A LEARNED SWISS DOCTOR

I would have been under the greatest difficulties in my research had it not been for Dr. Antenrieder, for I came to Basel from Frankfort on Rhine with my German but little improved after a visit to Heidleberger Schloss, or even after an hour at the University. I went on from that pleasant borderland city through Zurich, into Lucerne, and then down through the South, (where my Italian was found to be completely unusable) round about through Interlaken, to Montreux, Lausanne and Geneva, where I had to rediscover that I possessed a simple working knowledge of French. But nowhere did I obtain so complete and interesting an insight into the Swiss attitude toward the American situation as was given me by Jacob Antenrieder, M.D., former town councillor of St. Gallen and now a resident of Hottingen, a suburb of Zurich-a gentleman who is certainly regarded by his countrymen as one of the great authorities on the liquor problem. The doctor talked well of conditions here and abroad. Of his own volition I heard my host talk of America and, as he seemed as interested in us as in his fellow countrymen, I did not hesitate to ask him questions concerning American problems, especially concerning the victories of prohibition in the South. I shall give the doctor's own answers in the English which he used, though I floundered about in German with most of my questions:

"There are two factors which, to my thinking, account for them. There is first the naïve inexperience of your ruling classes which makes them the ready victims of professional politicians. The second is the nature of your national drink. As for the firstmentioned item, only consider how prohibition movements originate. Their primary source is mostly a pure one, so far as social interest goes. The two least sophisticated groups of American societyrural housewives and rural clergymen-are banding together to stamp out the drink evil. Their influence upon society stands in inverse ratio to their social insight: the former is enormous and

far-reaching, the latter exceedingly narrow and rendered worthless. as far as it goes, by a provincial outlook upon human relations, Conceive, if you can, of an army utterly in the dark as concerns the strategic position of the enemy. Yet that is exactly the case of your church armies of prohibition. They are up in arms against "The Enemy.' 'The Enemy,' as they view the case, is not drunkenness, not the means whereby intoxication is induced, but the traffic in these means, and its headquarters-the saloons. If these religious bodies were as wise as they are earnest, they would perceive that saloons may flourish without 'Rum,' and that 'Rum' will invariably flourish and spread without saloons. They are too busy, however, for comparing notes. They must needs bully and importune their local politicians, until their local politicians are ready to gratify their ardent desire to be fooled. One of the two political machines-or both-clear the deck for coercive action in public, while driving their bargain with 'Demon Rum' in the privacy of ‘inner circle' confabs. Then comes the day, when the clangor of a thousand church bells and of a hundred thousand human voices lifted up in thanksgiving pronounces 'The Enemy' dead—'The Enemy,' remember, being the saloon-not drunkenness, which rages worse than ever. And this survival of the saloon by rapidly spreading intemperance brings me right down to a consideration of the second factor explaining your prohibition victories.

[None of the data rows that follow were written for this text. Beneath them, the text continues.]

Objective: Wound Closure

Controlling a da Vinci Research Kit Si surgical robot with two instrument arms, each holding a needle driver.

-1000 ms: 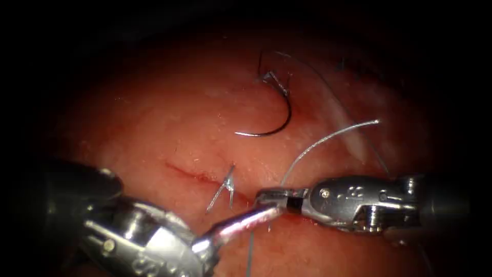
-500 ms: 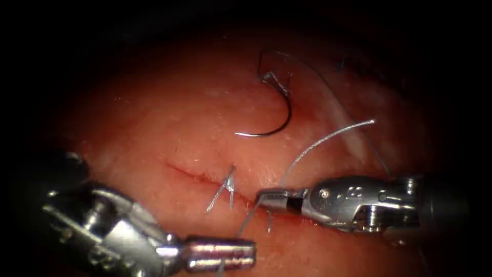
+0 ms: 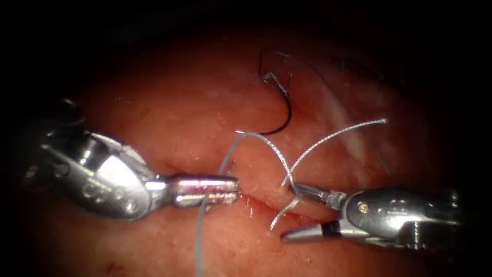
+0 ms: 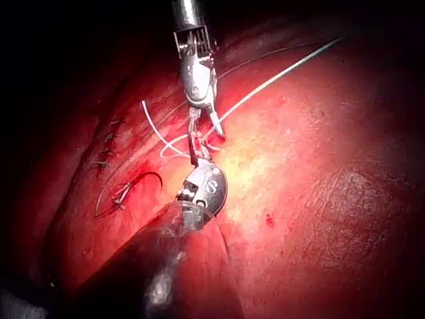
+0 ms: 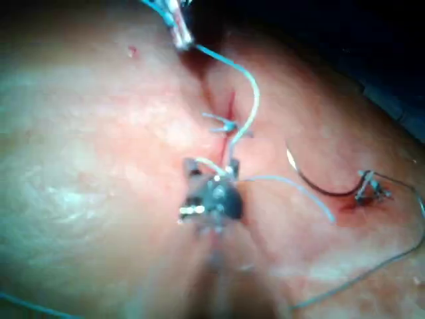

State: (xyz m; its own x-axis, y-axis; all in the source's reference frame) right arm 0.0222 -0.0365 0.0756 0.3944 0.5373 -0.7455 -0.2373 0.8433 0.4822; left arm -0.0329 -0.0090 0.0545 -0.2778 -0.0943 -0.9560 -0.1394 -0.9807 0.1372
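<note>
- Left tool (image 3: pixel 233 190): jaws closed on the thread (image 3: pixel 266 149), tip at the cut (image 3: pixel 205 177) on its left stretch; a strand hangs straight down from the jaws.
- From the left tool's jaws the thread arcs up and over the cut, then drops toward the right tool (image 3: pixel 297 213).
- Right tool: jaws spread apart, holding nothing. Upper jaw lies along the thread where the arc comes down; touching or just beside it, can't tell from this angle. Lower jaw sits clear, below it.
- A second pale strand runs from near the right tool's upper jaw up and right to a free end (image 3: pixel 382 121).
- Needle (image 3: pixel 279 115): lying loose on the tissue (image 3: pixel 164 110), above the cut and well apart from both tools, held by neither. Its point end sits near the top of the thread arc. Not driven into tissue as far as I can see.
- Knotted stitch (image 3: pixel 269 77) with dark thread at the needle's upper end.
- Left wrist view: same layout, right tool (image 4: pixel 207 129) with jaws apart over the left tool (image 4: pixel 195 151).
- Red fluid (image 3: pixel 256 201) along the cut between the two tools.
</note>
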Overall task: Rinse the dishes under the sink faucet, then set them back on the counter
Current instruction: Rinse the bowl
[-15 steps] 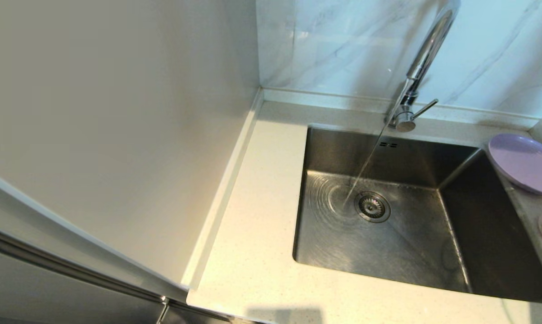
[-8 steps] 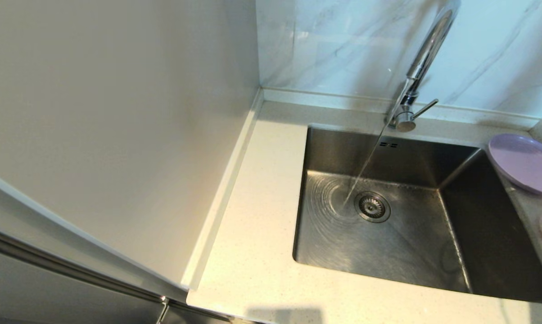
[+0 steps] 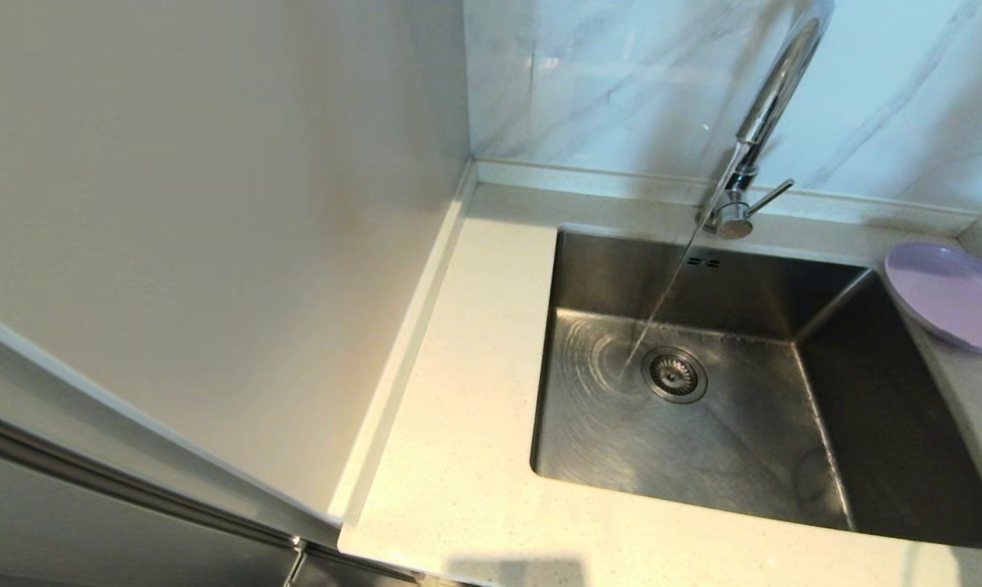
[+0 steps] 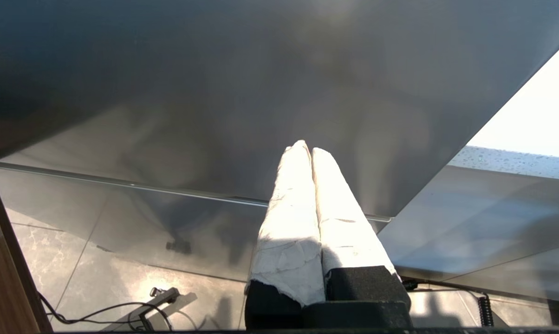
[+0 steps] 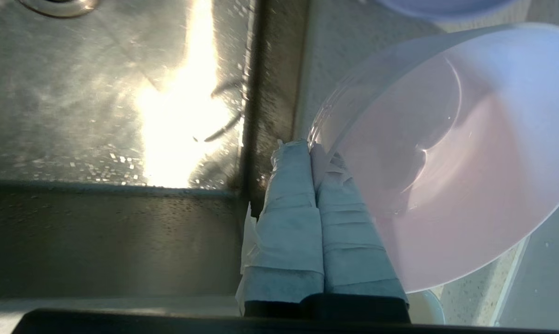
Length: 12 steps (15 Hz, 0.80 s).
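Head view: right hand point(image 5: 309, 144) and bowl point(image 5: 446, 157) gone from edge since earlier; hand clamps bowl rim.

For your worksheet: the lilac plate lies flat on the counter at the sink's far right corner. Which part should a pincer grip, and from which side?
Probably the rim of the lilac plate that overhangs the sink, approached from the basin side. It is shallow and flat, so only that edge leaves room for a finger beneath.

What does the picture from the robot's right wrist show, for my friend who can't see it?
The right pincer, shut, pinches the rim of a pale pink bowl and holds it tilted above the speckled counter. Beside it lies the wet steel sink, with a glare of light on its bottom.
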Motion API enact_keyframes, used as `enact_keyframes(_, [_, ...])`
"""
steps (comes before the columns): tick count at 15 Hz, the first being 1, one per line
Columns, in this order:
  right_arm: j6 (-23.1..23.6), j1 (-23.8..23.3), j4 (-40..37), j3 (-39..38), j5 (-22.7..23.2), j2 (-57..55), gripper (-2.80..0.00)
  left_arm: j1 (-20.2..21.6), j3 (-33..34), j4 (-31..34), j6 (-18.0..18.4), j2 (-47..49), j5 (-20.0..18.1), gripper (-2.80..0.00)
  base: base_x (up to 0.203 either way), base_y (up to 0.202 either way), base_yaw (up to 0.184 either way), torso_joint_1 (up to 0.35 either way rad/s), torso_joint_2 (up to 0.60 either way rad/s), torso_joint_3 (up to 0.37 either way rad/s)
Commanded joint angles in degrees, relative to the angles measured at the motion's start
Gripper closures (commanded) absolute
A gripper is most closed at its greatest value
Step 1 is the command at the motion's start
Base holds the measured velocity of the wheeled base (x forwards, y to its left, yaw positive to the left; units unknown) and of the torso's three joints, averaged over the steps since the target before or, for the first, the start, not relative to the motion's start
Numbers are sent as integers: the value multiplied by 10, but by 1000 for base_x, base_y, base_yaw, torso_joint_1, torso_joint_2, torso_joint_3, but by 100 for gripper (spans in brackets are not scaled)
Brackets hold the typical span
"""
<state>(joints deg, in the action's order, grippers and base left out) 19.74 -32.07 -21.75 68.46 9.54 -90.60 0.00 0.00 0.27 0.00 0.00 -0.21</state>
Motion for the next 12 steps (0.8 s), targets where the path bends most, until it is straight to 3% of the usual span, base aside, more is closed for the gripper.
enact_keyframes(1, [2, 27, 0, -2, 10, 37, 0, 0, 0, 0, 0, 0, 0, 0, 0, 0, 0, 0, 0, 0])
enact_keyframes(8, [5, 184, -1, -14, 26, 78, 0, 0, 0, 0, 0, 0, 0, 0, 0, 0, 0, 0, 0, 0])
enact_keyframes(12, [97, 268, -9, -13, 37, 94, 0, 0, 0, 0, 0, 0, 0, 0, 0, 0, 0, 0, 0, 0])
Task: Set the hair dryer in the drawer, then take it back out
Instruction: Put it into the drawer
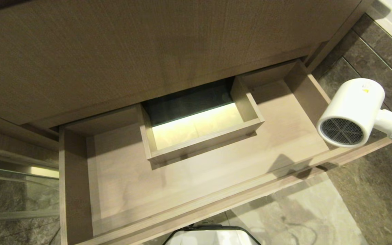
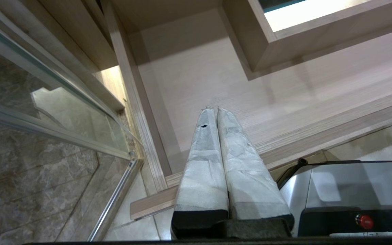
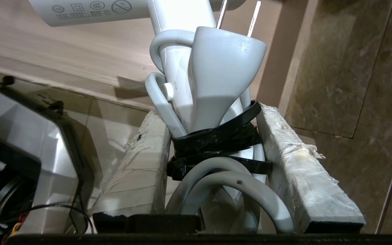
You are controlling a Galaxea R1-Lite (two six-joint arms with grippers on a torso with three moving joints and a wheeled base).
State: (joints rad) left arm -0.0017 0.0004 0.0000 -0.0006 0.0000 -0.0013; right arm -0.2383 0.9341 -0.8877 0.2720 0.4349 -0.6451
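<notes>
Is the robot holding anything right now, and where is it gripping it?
The right gripper holds the hair dryer by its handle and bundled cord. The left gripper is shut and holds nothing.

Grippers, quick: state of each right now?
Left gripper: shut, empty, over the open drawer.
Right gripper: shut on the hair dryer, gripping its handle and bundled cord.

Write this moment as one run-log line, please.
right gripper: shut on hair dryer, above right end of drawer | drawer: open | left gripper: shut, idle
</notes>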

"You are a New Yorker, aren't you? Well, don't forget a fact which the metropolitan vista is likely to overlook; to wit, that beer is a drink practically unknown to vast stretches of the American area, especially in the South and Southwest. The civilizing mission of beer on your side of the Atlantic is but of yesterday, as days are counted in the history of a nation. It began in the fifties of the nineteenth century, and its spread is still contested by human denseness confounding friend and enemy alike in its hostility to 'Demon Rum.' Victorious prohibition has killed the saloon, without knowing, of course, that 'Rum' does not need the saloon, or else prohibition would not have been victorious." My collocutor twinkled at me over his eyeglasses and there was flattery in the twinkle. It was as if a highly trained mechanic were taking our social organism to pieces, showing wheels within wheels and complimentarily assuming that he was holding converse with a fellowcraftsman.

The doctor knew a lot about us, I was finding out, and not less about high license than the other questions. The latter, I soon found, however, was the one scheme the thought of which made him most indignant, and there was a change in his voice when he spoke of it.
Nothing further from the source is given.